The first thing was to calculate the signatures that would discriminate between natural astrophysical processes and the effects of a bomb. He would have to investigate a wide range of physical processes. Maybe the hefty thump of 14 MeV neutrons from the thermonuclear fireball yielded a characteristic signature; or the timescale for dispersal of the dust yielded a light curve unlike that from any eclipsing binary. Webb sighed and pulled over a coffee table with a dish of Liquorice Allsorts and jelly babies. It was going to be a long session.

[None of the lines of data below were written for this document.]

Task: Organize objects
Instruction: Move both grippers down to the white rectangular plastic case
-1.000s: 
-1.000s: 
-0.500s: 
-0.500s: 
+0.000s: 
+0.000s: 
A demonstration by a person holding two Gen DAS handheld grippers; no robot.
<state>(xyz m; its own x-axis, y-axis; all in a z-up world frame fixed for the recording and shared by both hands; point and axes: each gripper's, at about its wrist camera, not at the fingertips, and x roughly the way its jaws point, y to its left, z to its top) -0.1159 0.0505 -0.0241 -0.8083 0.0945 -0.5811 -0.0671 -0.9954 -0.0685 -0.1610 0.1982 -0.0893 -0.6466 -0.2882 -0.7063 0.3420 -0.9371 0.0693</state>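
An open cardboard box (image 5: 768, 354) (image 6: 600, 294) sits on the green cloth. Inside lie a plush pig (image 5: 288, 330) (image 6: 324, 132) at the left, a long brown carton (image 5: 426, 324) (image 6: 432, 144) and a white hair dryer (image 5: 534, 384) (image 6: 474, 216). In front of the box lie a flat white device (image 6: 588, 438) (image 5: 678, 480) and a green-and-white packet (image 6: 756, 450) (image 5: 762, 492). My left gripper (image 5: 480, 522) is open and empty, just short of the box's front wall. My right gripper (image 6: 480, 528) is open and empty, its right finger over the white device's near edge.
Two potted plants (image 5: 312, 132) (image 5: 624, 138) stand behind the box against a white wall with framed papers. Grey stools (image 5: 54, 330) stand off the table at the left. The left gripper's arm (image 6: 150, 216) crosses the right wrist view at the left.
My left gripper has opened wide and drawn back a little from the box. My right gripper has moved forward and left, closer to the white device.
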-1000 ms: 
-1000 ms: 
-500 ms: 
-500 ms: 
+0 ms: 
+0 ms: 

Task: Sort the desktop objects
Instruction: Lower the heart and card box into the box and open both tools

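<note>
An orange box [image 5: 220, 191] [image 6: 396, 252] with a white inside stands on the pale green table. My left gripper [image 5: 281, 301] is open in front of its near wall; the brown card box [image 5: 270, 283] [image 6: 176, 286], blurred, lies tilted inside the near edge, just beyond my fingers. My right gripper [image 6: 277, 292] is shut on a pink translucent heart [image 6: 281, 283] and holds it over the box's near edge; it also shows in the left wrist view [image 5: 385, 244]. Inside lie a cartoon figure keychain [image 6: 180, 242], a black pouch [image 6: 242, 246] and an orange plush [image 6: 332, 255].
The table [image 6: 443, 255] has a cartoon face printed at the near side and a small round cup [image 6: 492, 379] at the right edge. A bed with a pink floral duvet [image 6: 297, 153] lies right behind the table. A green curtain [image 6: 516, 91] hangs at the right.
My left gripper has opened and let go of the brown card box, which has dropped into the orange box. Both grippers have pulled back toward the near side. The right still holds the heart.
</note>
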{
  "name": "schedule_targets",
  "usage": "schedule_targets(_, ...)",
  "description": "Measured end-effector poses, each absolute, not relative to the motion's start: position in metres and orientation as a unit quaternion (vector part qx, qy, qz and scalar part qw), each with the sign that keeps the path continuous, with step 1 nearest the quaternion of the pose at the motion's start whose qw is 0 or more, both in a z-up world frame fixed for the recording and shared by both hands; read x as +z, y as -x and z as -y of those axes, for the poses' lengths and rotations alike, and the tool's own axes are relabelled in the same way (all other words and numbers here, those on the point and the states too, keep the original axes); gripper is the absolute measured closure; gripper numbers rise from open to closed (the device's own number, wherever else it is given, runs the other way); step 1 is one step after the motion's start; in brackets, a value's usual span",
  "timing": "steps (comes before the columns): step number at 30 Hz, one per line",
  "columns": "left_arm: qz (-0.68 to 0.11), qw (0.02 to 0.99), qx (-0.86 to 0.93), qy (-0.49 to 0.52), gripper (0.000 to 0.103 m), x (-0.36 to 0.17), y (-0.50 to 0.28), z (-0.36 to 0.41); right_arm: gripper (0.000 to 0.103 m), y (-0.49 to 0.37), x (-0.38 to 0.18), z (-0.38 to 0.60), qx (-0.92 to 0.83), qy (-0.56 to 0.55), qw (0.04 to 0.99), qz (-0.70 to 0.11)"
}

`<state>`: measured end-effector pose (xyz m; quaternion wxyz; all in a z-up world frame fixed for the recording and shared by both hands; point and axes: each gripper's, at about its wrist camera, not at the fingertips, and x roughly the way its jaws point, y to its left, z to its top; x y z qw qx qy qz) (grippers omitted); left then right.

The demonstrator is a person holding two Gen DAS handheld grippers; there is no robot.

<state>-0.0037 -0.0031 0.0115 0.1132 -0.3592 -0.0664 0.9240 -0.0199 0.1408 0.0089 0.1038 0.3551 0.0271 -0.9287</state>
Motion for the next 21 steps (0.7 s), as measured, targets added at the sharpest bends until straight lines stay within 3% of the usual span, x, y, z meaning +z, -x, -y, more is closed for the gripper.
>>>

Lunch came and went unnoticed. Colleagues came and went through the common room; Webb was not disturbed. The level of the sweets in the dish next to Webb slowly declined. Around six in the evening Judy went into the kitchen and the smell of curry soon wafted around the common room. Kowalski appeared shortly afterwards, dressed in his Eskimo suit, and then Shafer and Noordhof emerged from the conference room, arguing about something; their voices changed to a low murmur but Webb appeared not to notice. Someone handed Webb a coffee and switched on a lamp. The sun set. Papers scrawled with formulae piled up on the coffee table. The sweets disappeared.
Around midnight Webb completed his calculations: he had his electromagnetic signatures. The best bet had turned out to be the simplest: an unexplained flash of light, seen in the telescope of some amateur comet hunter somewhere on the planet. It might just have been recorded in the IAU Circulars, the electronic clearing house for transient and unexpected astronomical phenomena.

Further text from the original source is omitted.